Niemand vermochte die Tränen zu zählen, die sie um Adalmar vergoss.
Doch als sie keine mehr hatte, erhob sie das stolze Haupt.
Nein, diesmal wollte sie nicht wieder Opfer sein.
Sie wollte sich den dunklen Gewalten nicht beugen.
Sie erinnerte sich ihrer Kraft und sie beschloss, den Kampf aufzunehmen.
So harrte sie in dem finsteren Winkel aus, um ihn nicht eher zu verlassen, als sie gesiegt hatte.
Die Zauberin tarnte sich gern als fleißige Hausfrau.
Eines Tages zwang sie Demetria, mit ihr die Wäsche zu besorgen.
Leichtfertig stieg sie ins tiefe Wasser hinein.
Da überwand sich die schöne Demetria und gab der Zauberin einen Stoß.
Das furchtbare Weib versank in den Fluten.
„Sie ist ertrunken wie eine Ratte!“, sagte Frau Begga und lachte auf.
Sie war auf den Sänger zugegangen, unwiderstehlich angezogen. Ihr funkelnder Blick, die sprechenden Gesten, mit denen sie das, was er vortrug, bestätigte – alles verriet sie. Jede Vorsicht vergessend, war sie nicht mehr fähig, sich zu beherrschen.
Die ersten Regentropfen fielen. Das Paar stand sich gegenüber, vor einer Wand herandrängender Zuhörer. Auch wir Richter standen auf, traten näher.

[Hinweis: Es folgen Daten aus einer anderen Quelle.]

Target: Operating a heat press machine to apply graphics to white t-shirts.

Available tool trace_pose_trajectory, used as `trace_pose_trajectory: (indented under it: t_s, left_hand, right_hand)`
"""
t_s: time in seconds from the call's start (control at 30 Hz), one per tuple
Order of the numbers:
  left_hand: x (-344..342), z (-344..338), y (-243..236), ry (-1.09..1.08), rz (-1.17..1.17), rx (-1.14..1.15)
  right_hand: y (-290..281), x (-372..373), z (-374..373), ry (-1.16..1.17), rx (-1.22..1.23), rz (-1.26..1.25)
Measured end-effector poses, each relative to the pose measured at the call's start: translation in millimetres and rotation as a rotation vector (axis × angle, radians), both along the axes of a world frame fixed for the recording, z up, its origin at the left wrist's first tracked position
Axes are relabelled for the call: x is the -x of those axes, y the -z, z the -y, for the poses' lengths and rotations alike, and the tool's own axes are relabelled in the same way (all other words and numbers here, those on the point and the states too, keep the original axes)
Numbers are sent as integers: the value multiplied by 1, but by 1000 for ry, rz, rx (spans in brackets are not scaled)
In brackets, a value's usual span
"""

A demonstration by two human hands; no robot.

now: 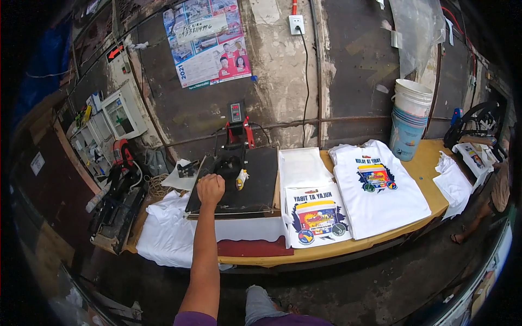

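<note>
Over the left front part of a black heat press (261, 190), the left hand (211, 188) is closed into a fist, knuckles up, at the end of an outstretched arm; I cannot tell whether a part of the press is inside the curled fingers. The right hand is out of view, so I cannot tell its state. The press lies beneath and beyond the fist, with most of its dark, flat plate extending to the right of it. Just to the right of the fist is a yellow-and-white wrapped piece (241, 180), and a small control box (235, 113) with a red display stands farther back, slightly right of the hand. On the near side of the press, a dark red cloth (255, 247) lies along the edge of the yellow-topped table (331, 251). A white cloth (168, 231) hangs over that edge to the left of the forearm. Right of the press, well apart from the hand, lies a white sheet (317, 218) with a colourful mirrored print. Beside it is a white shirt (380, 204) bearing a similar design, and stacked buckets (410, 117) stand behind the shirt near the wall.
</note>
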State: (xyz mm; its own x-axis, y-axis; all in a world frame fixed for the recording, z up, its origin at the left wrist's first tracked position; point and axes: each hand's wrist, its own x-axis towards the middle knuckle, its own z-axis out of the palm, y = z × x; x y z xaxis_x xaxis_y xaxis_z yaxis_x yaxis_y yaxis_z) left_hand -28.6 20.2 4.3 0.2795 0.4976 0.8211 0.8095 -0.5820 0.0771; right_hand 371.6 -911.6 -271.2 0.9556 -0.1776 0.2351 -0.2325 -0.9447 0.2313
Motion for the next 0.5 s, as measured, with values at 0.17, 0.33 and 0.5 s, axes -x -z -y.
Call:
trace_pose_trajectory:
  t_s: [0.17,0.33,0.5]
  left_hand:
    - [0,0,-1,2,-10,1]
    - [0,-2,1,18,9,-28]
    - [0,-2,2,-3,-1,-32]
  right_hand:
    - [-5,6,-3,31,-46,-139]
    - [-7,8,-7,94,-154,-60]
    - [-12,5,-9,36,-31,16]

Siegram schlug auf der Harfe schrille Töne an.
Das Gute hatte gesiegt.
Aber der Sieg war nicht vollständig.
Noch lebte der Unhold, der den herrlichen Adalmar ermordet hatte.
Mit der grausamen Willkür des Despoten herrschte er in seinem Winkel.
Unersättlich war seine Gier nach Gold und Geschenken.
Die schöne Demetria wusste, dass ihr nun das Schwerste bevorstand.
Der Schurke hatte sein begehrliches Auge auf sie geworfen.
Lange rang sie mit sich, denn er ekelte sie.
Sie wollte nicht wieder Opfer sein, aber sie opferte sich ihrer Rache.
So entschloss sie sich, mit ihm das Bett zu teilen.
Viele Jahre litt sie und wartete.
Nie vergaß sie, was sie zu tun hatte.
Endlich kam jene Nacht.
Er betrank sich, erzwang sein Gattenrecht.
Dann schlief er ein.
Er wollte am Morgen fort, um gegen Feinde zu reiten.
Aber sie wusste, dass im Krieg nur die Edlen und Tapferen fallen.
Der feige Unhold würde mit reicher Beute zurückkehren.
Sie durfte nicht länger zögern.
Der Pfeil der Awaren, der ihn im Kampf nicht finden würde, traf den Mörder unter dem eigenen Dach.
Die schöne Demetria hatte ihre Rache vollendet!
Ihre Augen leuchteten. Sie lachte befreit und streckte Siegram die Hände entgegen.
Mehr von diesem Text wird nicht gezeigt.